Saturday 9 September 2017

IT (2017) review

Seven young outcasts face their worst nightmare when an ancient, shape-shifting evil emerges from the sewer to prey on the town's children. 

Director Andy Muschietti's story beats are perfect the casting is top notch. Bill Skarsgård is fitting as IT/Pennywise the Dancing Clown, a trans-dimensional evil that awakens every twenty-seven years. Skarsgård's and Tim Curry's IT is like Jack Nicholson to Cesar Romero's Joker, both equally great but a different take on the same character, so there's no need for comparisons. Incidentally there's a fitting nod to Curry's TV Pennywise in a room of clowns. For the main cast there's the one reminiscent of a young Kevin Bacon, the Rob Lowe looking one, the Molly Ringwald (amusingly self referenced within the film) the River Phoenix one and so on. Echoing The Breakfast Club, Goonies and Stand By Me to name a few.

Muschietti and writers Chase Palmer, Cary Fukunaga and Gary Dauberman even cram in a creepy gnarled tree and a dilapidated haunted looking house. Starsguard moves eerily slow and contorted at times and uneasy fast at others. There's much more gore in this adaptation. As a horror it offers enough creepy moments but where it gives today's horrors a run for their money is the friendship, outcast and bully themes which come directly from Stephen King's source material.

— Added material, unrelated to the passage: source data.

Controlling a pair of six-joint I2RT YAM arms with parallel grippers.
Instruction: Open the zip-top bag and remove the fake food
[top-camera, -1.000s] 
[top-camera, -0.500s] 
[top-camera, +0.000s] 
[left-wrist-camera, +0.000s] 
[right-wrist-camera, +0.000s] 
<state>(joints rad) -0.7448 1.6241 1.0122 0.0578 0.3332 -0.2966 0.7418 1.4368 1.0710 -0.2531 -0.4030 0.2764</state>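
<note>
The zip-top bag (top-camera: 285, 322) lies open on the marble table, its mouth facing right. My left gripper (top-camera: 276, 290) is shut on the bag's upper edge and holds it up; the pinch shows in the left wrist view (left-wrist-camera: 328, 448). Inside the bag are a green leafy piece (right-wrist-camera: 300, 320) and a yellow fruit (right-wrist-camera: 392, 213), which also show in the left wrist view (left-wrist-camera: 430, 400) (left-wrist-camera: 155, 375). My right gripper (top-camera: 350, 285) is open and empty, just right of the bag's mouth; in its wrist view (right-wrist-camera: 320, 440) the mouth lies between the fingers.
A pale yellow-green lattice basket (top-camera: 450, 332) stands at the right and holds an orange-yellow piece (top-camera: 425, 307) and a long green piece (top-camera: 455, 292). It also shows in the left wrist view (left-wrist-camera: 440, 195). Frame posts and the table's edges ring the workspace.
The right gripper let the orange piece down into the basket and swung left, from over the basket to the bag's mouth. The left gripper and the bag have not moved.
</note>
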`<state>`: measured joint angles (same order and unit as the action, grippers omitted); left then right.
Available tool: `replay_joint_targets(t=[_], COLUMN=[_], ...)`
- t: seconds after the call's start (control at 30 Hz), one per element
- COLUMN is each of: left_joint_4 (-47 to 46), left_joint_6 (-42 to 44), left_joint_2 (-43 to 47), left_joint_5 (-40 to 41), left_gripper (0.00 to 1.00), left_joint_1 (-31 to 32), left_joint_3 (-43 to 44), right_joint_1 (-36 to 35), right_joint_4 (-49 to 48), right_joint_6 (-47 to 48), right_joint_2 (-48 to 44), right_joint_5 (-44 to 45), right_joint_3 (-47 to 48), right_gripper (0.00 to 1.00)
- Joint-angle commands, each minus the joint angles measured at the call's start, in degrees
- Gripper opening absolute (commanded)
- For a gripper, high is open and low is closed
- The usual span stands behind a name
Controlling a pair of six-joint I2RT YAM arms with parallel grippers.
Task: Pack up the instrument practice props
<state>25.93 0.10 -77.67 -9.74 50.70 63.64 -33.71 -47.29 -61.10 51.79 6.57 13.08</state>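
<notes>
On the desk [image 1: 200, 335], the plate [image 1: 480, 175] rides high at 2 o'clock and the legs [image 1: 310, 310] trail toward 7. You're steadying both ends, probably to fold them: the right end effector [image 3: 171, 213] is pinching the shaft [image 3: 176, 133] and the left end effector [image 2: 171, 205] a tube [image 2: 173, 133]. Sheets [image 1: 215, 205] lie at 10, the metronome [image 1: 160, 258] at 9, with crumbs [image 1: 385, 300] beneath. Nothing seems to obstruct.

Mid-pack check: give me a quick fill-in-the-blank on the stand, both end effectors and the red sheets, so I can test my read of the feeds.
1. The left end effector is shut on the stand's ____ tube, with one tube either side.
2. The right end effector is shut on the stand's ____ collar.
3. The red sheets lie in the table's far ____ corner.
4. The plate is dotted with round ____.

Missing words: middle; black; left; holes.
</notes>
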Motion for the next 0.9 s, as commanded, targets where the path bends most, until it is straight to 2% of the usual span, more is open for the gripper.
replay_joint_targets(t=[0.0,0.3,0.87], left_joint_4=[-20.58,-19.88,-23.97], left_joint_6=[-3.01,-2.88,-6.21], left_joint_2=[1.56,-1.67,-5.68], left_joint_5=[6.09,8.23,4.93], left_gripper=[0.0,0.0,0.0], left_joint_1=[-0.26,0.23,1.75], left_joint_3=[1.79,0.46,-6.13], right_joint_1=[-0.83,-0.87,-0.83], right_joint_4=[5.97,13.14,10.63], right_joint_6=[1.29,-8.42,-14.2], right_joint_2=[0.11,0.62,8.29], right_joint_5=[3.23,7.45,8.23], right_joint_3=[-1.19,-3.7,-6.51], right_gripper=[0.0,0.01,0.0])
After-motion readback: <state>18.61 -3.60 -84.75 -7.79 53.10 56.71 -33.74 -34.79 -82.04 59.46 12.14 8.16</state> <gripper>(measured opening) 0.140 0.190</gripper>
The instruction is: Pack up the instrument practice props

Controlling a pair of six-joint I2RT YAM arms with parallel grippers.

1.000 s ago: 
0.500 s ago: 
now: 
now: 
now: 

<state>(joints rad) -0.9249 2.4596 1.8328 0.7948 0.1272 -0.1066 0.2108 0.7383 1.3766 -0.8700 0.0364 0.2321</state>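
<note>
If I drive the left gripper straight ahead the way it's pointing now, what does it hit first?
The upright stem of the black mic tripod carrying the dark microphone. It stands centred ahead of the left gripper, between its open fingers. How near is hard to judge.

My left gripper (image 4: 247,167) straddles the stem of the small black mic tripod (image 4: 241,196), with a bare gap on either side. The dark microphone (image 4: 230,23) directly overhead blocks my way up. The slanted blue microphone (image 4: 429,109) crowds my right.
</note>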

A major departure from King's 1986 novel and 1990 miniseries is the 80s setting for the child part, even with the Airwolf T-shirt, New Kids on the Block songs, Casio watch, Gremlins posters and Nightmare of Elm Street 5, Batman and Lethal Weapon 2 showing in Derry's cinema, some of the period feels a little off but the recreation for the most part works.

Again its strengthen comes from the casting which emotionally affects the story at its core. Frights, whether a cellar, sewer, bathroom or the alley or simple a dark office, the music, sound design thanks to Muschietti's staging amplifies the chills while wearing its heart on its sleeve with the young performers.

It's tight and pacey, with enough time for the characters to breath. Muschietti injects plenty of jump scares and creepy moments, and with a larger budget and omitting the adult segments (saving them for an IT sequel/chapter 2 and possibly flashbacks to 1989) it actually, surprisingly is better than its predecessor adaptation.

Packed with terrifying, hallucinatory and nightmare imagery coupled with a near on perfect cast IT is highly recommend.